Senator Lynn Boylan, Sinn Féin spokesperson on Climate Justice said;
“The IPCC report is a stark reminder not only of the dire impact of climate change on biodiversity, but also the potentially negative impact of our efforts to solve climate change too.
“In Ireland, we’ve had too many of what the IPCC calls ‘maladaptive actions’, from Amazon’s wind farm leading to a bog slide, to Bord na Móna attempting to build on the site of the Mid-Shannon Wilderness Park.
“We need to get the balance between climate action and biodiversity right and to do that means adequately resourcing the planning process so bad plans are weeded out. We cannot allow biodiversity to be the sacrificial lamb on the altar of emissions reductions.

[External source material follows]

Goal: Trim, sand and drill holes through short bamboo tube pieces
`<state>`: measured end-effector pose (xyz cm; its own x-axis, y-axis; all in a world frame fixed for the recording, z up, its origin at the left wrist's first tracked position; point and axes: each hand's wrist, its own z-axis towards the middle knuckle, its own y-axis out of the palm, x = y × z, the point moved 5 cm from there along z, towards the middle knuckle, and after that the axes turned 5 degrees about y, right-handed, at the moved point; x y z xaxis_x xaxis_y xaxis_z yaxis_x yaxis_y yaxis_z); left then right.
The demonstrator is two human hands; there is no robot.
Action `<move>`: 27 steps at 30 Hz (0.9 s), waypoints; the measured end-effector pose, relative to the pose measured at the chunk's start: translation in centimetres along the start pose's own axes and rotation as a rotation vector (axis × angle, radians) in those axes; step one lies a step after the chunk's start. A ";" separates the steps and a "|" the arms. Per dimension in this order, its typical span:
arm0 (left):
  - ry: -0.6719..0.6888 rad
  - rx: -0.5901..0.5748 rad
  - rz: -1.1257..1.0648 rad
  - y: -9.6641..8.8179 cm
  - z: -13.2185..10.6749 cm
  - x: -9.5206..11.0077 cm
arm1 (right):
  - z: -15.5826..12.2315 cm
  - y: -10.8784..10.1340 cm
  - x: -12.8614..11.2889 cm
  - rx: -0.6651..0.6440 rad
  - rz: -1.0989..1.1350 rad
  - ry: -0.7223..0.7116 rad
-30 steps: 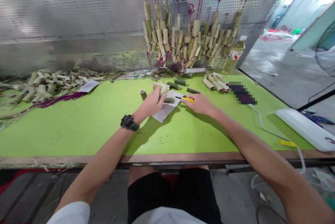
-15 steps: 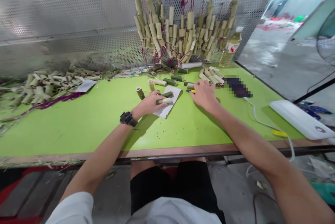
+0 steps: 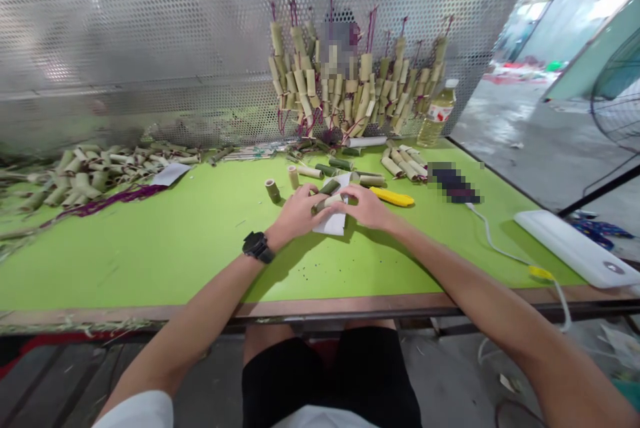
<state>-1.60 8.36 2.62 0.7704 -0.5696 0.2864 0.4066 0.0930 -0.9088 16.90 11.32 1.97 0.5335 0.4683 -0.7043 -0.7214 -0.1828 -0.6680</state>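
My left hand and my right hand meet over a white sheet of paper on the green table. Both are closed on a short bamboo tube, pale with a green side, held lying across between them. A second greenish tube lies just behind it on the paper. A yellow knife rests on the table to the right of my right hand, untouched. A black watch is on my left wrist.
Two short tubes stand left of the paper. Loose tubes lie at the back right beside a dark phone with a white cable. Tube bundles hang on the perforated wall, by an oil bottle. Another pile lies left. A white device sits right.
My right hand has set down the yellow knife and come left to join my left hand on the bamboo tube. The left hand has stayed over the paper.
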 end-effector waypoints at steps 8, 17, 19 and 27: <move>-0.144 -0.100 0.319 -0.7 -0.9 0.0 | 0.3 -1.3 2.1 -0.202 -0.171 0.145; 0.192 -0.309 0.063 0.9 0.5 2.0 | -0.4 -2.7 2.0 -0.552 -0.138 0.138; 0.231 -0.344 0.040 1.3 0.5 2.1 | -0.3 -3.3 2.4 -0.552 -0.116 0.155; 0.132 -0.350 -0.036 0.9 -0.3 1.5 | 0.2 -4.4 2.9 -0.306 -0.094 0.125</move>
<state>-0.24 7.39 2.19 0.6794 -0.6698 0.2997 0.2225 -0.2010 -0.9540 21.51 13.65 2.92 0.6551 0.3894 -0.6475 -0.5103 -0.4039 -0.7592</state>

“As a wealthy country, Ireland has a key role to play in ensuring additional funds for climate finance for the poorest regions to adapt.
“While the poorest have contributed the least globally, the same is true on the national scale. In Ireland, the top 10% of Irish earners emit nearly as much as the bottom 50%.
“The IPCC report is clear that structural barriers are blocking people from taking the right action. The state must play a leading role in changing systems and helping individuals to take the action required.”
Sinn Féin spokesperson on Climate, Communications and Transport, Darren O’Rourke TD said;
“The blueprint for the decarbonisation of many areas is already there – switch to walking, cycling, public transport and EVs, renewable energy supplies, afforestation and improved energy efficiency, for example – but the window is rapidly closing. The IPCC report shows we need far greater urgency.
“Tweaking policies and sending out market signals isn’t going to deliver the radical and immediate changes required.
“It will take coherent policies and supports from governments and wholesale change in behaviours to achieve the necessary emissions reductions.
“In Ireland, the Climate Change Advisory Council have highlighted an ‘implementation deficit’. With the EPA already predicting a failure to reduce emissions in 2022 – the second year into the first five-year carbon budget – it’s clear the government’s incremental tax, nudge and market tweaking approach isn’t working.”